## INFORMATION SUPPLIED
^^^^

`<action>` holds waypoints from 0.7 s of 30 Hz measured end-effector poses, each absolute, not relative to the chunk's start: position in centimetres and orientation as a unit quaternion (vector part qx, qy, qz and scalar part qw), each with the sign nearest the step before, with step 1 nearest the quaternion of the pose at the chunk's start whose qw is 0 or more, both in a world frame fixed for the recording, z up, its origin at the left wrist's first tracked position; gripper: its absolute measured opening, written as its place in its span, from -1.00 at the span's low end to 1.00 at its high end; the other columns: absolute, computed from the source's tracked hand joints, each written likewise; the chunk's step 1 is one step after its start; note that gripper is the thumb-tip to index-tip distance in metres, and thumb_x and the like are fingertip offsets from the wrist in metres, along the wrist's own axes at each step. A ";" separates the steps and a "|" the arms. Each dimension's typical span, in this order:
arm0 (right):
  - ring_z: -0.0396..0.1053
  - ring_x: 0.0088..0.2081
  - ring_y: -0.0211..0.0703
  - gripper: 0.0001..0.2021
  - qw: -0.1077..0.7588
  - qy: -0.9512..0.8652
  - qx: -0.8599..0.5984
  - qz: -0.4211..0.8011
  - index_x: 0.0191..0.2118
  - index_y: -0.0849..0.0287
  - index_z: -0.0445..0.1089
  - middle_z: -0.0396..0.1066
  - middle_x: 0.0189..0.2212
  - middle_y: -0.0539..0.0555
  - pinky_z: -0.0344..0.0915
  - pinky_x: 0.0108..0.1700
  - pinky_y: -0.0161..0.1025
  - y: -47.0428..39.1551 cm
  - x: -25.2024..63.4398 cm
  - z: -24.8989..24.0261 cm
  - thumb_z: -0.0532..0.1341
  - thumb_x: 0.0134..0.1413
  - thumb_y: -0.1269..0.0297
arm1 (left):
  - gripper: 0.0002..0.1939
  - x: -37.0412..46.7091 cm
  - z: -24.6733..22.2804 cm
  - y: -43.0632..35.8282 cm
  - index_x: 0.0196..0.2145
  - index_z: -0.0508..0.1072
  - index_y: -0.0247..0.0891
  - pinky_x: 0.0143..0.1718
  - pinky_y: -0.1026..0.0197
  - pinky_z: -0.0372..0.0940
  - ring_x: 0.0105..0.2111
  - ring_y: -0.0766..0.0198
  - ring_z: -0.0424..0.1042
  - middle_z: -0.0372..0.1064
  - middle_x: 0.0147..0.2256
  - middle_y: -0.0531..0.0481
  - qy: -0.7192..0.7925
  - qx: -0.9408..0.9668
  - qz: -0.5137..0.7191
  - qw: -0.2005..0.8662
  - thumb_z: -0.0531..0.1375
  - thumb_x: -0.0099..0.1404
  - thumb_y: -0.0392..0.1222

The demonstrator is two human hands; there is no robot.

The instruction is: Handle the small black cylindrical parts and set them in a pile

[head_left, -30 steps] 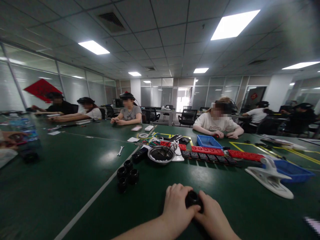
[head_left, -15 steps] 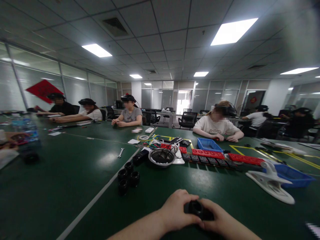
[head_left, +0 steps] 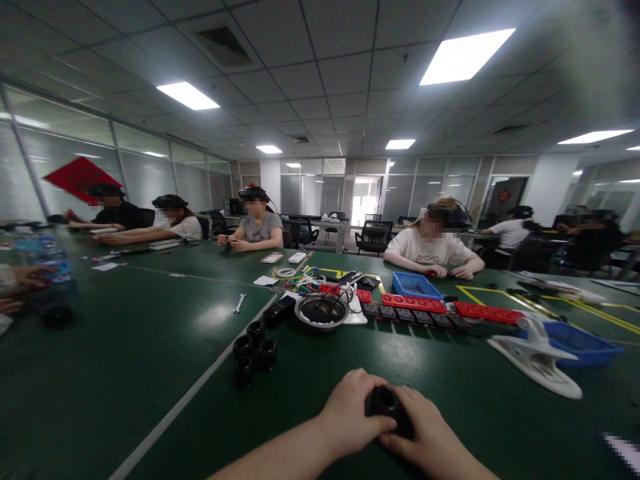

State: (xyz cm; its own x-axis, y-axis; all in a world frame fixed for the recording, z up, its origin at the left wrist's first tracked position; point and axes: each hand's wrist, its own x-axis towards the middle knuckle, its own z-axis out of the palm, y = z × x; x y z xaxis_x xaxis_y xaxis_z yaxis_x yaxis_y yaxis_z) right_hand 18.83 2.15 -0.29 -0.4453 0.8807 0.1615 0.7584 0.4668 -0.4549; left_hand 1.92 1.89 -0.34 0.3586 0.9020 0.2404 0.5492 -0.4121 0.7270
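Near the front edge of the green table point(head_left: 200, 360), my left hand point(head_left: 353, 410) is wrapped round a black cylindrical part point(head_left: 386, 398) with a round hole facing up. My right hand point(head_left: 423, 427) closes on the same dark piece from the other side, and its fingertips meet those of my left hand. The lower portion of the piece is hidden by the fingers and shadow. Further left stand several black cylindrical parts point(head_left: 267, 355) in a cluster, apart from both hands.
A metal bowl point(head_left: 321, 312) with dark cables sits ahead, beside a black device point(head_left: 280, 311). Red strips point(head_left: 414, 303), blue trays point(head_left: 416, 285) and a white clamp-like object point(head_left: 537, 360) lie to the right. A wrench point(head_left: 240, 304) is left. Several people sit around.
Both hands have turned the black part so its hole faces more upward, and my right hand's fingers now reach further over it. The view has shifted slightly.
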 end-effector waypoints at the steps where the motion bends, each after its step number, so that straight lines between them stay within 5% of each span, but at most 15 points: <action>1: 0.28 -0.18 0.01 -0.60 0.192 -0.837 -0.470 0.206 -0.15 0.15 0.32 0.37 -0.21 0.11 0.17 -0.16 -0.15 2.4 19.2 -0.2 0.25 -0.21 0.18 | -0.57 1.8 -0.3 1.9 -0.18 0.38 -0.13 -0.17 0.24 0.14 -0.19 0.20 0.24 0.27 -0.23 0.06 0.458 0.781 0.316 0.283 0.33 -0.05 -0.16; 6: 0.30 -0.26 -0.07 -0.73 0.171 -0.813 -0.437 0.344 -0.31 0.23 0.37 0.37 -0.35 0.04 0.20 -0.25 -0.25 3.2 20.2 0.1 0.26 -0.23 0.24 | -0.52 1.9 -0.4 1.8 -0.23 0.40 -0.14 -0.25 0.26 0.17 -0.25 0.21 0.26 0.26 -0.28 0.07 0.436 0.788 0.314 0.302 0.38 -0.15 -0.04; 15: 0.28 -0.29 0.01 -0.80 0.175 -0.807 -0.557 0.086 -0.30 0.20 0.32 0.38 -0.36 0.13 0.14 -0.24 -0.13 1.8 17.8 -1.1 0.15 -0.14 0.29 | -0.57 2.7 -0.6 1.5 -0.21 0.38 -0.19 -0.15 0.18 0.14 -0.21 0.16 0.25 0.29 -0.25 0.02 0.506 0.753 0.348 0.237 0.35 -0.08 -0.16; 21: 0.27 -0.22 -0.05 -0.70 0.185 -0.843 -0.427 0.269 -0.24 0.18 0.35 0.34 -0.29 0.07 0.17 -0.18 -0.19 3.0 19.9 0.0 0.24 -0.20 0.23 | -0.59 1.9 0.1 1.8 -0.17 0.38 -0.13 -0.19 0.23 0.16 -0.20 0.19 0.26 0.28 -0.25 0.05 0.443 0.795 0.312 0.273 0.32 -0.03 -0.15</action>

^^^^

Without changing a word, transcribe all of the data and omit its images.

`<action>` holds waypoints from 0.7 s of 30 Hz measured end-effector poses, each absolute, not relative to the chunk's start: position in centimetres and orientation as a unit quaternion (vector part qx, qy, qz and scalar part qw), each with the sign nearest the step before, with step 1 nearest the quaternion of the pose at the chunk's start whose qw is 0 or more, both in a world frame fixed for the recording, z up, its origin at the left wrist's first tracked position; gripper: its absolute measured opening, written as its place in its span, from -1.00 at the span's low end to 1.00 at its high end; the other columns: absolute, computed from the source's tracked hand joints, each written likewise; the chunk's step 1 is one step after its start; note that gripper is the thumb-tip to index-tip distance in metres, and thumb_x and the like are fingertip offsets from the wrist in metres, along the wrist's own axes at each step. A ";" separates the steps and a "|" the arms. Each dimension's typical span, in this order:
arm0 (right):
  - ring_z: -0.0396..0.1053
  - ring_x: 0.0088..0.2081
  - ring_y: -0.0211..0.0703
  - gripper: 0.0001..0.2021
  - qw: -0.1077..0.7588
  - qy: -0.9512..0.8652
  - qx: -0.8599..0.5984
  - qz: -0.4211..0.8011
  - index_x: 0.0191..0.2118
  - index_y: -0.0849..0.0287
  - index_z: -0.0445..0.1089
  - middle_z: -0.0396..0.1066
  - middle_x: 0.0189..0.2212
  - middle_y: -0.0539..0.0555
  - pinky_z: -0.0344..0.0915
  - pinky_x: 0.0108..0.1700
  - pinky_y: -0.0161..0.1025
  - y: -47.0428..39.1551 cm
  - x: -25.2024..63.4398 cm
  - z: -24.8989..24.0261 cm
  - thumb_z: -0.0532..0.1341
  - thumb_x: 0.0134..0.1413
  - thumb_y: -0.1269..0.0297
arm1 (left):
  - gripper: 0.0002..0.1939
  - x: -37.0412..46.7091 cm
  - z: -24.6733..22.2804 cm
  - y: -43.0632..35.8282 cm
  - index_x: 0.0196..0.2145
  - index_z: -0.0508..0.1072
  - index_y: -0.0247..0.0891
  - pinky_x: 0.0143..0.1718
  - pinky_y: -0.1026..0.0197
  - pinky_z: -0.0372..0.0940
  - ring_x: 0.0105..0.2111
  - ring_y: -0.0766..0.0198
  - ring_z: -0.0424..0.1042
  - middle_z: -0.0372..0.1064
  - middle_x: 0.0147..0.2256
  - middle_y: -0.0531..0.0481
  - qy: -0.7192..0.7925
  - qx: -0.9408..0.9668
  - qz: -0.5137..0.7191
  - qw: -0.2005..0.8662
  - thumb_z: -0.0531..0.1375
  - thumb_x: -0.0099..0.1404
  - thumb_y: -0.0392..0.1222

The demonstrator is two human hands; there is no robot.

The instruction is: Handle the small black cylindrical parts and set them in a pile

[head_left, -30 steps] 
[head_left, -15 steps] 
[head_left, +0 steps] 

State: (xyz cm; its own x-axis, y-axis; all in a world frame fixed for the recording, z up, its origin at the left wrist's first tracked position; point and axes: each hand's wrist, its own x-axis towards the middle knuckle, its own z-axis out of the palm, y = z × x; x y z xaxis_x xaxis_y xaxis_z yaxis_x yaxis_y yaxis_z) right_hand 18.83 2.15 -0.29 -0.4453 0.8807 0.1615 0.7584 0.4668 -0.4549; left_hand 1.92 1.89 -0.34 0.3586 0.9020 0.2404 0.5492 -0.4121 0.7270
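Near the front edge of the green table point(head_left: 200, 360), my left hand point(head_left: 353, 410) is wrapped round a black cylindrical part point(head_left: 386, 398) with a round hole facing up. My right hand point(head_left: 423, 427) closes on the same dark piece from the other side, and its fingertips meet those of my left hand. The lower portion of the piece is hidden by the fingers and shadow. Further left stand several black cylindrical parts point(head_left: 267, 355) in a cluster, apart from both hands.
A metal bowl point(head_left: 321, 312) with dark cables sits ahead, beside a black device point(head_left: 280, 311). Red strips point(head_left: 414, 303), blue trays point(head_left: 416, 285) and a white clamp-like object point(head_left: 537, 360) lie to the right. A wrench point(head_left: 240, 304) is left. Several people sit around.
Both hands have turned the black part so its hole faces more upward, and my right hand's fingers now reach further over it. The view has shifted slightly.
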 end-effector waypoints at the steps where the motion bends, each after its step number, so that straight lines between them stay within 5% of each span, but at most 15 points: <action>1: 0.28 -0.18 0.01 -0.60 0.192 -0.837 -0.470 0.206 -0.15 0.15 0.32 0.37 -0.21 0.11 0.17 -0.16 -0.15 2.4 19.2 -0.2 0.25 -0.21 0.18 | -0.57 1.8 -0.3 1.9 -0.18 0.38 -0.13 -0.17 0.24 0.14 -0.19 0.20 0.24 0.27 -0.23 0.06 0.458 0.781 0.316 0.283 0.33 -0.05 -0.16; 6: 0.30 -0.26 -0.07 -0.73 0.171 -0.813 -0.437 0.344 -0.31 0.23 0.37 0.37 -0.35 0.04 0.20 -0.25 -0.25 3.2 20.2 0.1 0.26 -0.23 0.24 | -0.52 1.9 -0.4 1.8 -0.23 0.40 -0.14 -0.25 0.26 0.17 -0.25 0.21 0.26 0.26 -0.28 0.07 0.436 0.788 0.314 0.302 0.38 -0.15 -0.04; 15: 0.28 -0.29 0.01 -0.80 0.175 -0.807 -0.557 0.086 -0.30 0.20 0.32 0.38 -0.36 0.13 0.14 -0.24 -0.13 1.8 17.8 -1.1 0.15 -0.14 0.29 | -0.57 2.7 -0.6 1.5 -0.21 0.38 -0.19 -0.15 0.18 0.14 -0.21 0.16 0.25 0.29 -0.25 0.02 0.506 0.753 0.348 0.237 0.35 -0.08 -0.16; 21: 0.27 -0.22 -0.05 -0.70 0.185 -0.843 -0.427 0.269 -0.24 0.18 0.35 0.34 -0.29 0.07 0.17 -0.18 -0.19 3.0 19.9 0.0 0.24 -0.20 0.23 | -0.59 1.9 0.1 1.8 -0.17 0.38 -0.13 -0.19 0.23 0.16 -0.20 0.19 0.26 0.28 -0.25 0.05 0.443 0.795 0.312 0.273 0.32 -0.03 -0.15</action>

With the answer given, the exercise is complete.